There are two connectors with black/white wires in the dash harness going to the engine harness. One goes out to the ballast resistor from the ignition key, and the other goes out to the coil from the tachometer. The connection from the coil to the tachometer is good. Otherwise your car wouldn't start. I'm not sure if the 4-wire connector or the 6-wire connector should be your focus. Unfortunately I don't have a 72 at my disposal to help you narrow your focus.

By the way, did you buy this car not running? If it was running when you bought it, what did you do to it before it stopped running?
Thanks for that useful info. Much appreciated. You seem to really know a lot about this stuff. The turn signals work, but no voltage at the ballast. So does this mean it can NOT be the key connections? You suggest checking the dash to engine harness. Do you know where the dash harness meet the engine harness? I was thinking to try hot wire the car, i.e. not using the key's ignition connections. But I'm pretty scared I will fry something. I have ordered a new key ignition. But from what you say, it seems it can't be that?

The key connection has a five pin plug.

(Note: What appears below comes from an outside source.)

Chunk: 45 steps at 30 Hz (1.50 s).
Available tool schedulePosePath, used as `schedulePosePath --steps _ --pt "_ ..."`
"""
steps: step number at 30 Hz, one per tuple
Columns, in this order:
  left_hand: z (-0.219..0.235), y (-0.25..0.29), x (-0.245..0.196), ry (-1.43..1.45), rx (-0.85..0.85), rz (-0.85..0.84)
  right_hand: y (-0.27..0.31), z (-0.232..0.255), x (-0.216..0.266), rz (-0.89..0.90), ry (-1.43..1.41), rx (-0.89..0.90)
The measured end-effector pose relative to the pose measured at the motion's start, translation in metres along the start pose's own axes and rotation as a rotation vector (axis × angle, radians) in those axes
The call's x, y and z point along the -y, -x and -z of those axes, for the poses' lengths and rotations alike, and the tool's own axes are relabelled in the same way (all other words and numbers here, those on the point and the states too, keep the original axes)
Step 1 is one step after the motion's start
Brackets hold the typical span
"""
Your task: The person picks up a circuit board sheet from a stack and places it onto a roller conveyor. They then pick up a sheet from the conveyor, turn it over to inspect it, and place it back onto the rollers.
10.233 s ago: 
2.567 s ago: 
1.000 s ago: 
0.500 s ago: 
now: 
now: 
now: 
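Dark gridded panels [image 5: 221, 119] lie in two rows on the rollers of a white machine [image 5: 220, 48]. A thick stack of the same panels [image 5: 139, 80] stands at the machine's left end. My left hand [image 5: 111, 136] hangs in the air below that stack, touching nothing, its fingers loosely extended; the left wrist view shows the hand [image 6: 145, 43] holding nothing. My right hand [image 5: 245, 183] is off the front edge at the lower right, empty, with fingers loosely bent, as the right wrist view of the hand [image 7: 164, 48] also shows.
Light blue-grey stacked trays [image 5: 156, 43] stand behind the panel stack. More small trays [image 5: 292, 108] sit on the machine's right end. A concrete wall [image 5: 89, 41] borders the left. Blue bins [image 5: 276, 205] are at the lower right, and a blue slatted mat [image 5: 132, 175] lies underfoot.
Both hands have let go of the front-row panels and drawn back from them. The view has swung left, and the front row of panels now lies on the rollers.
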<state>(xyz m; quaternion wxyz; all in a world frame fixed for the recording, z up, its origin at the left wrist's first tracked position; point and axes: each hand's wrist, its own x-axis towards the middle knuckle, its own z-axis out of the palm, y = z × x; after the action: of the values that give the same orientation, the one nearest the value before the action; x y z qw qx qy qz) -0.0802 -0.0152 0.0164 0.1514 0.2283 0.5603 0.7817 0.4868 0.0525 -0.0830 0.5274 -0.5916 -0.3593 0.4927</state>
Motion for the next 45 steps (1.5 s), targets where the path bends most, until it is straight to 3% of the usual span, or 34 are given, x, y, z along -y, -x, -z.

I'm pretty sure the middle two pins are the 'on/off' connections and the end pair are for the starter. But not 100%. I was going to stuff a paper clip across from one pin socket to other and see if by passing the key ignition, it would run, thus telling me if the key ignition was faulty. Although the ohm meter tell me key ignition contacts work, they may not carry enough voltage. Parts guy says these things do tend to burn out.

The car was used regularly. But I left it sitting for a few weeks. It hates that. It was running rough just before that, for a few weeks. Juddered and wanted to die. I would have to increase idle revs and use some choke to keep it running. Thought the coil might be dying? Then got so fed up of it not running right, I parked it up for a few weeks. Had the car since new. My father bought it in '72.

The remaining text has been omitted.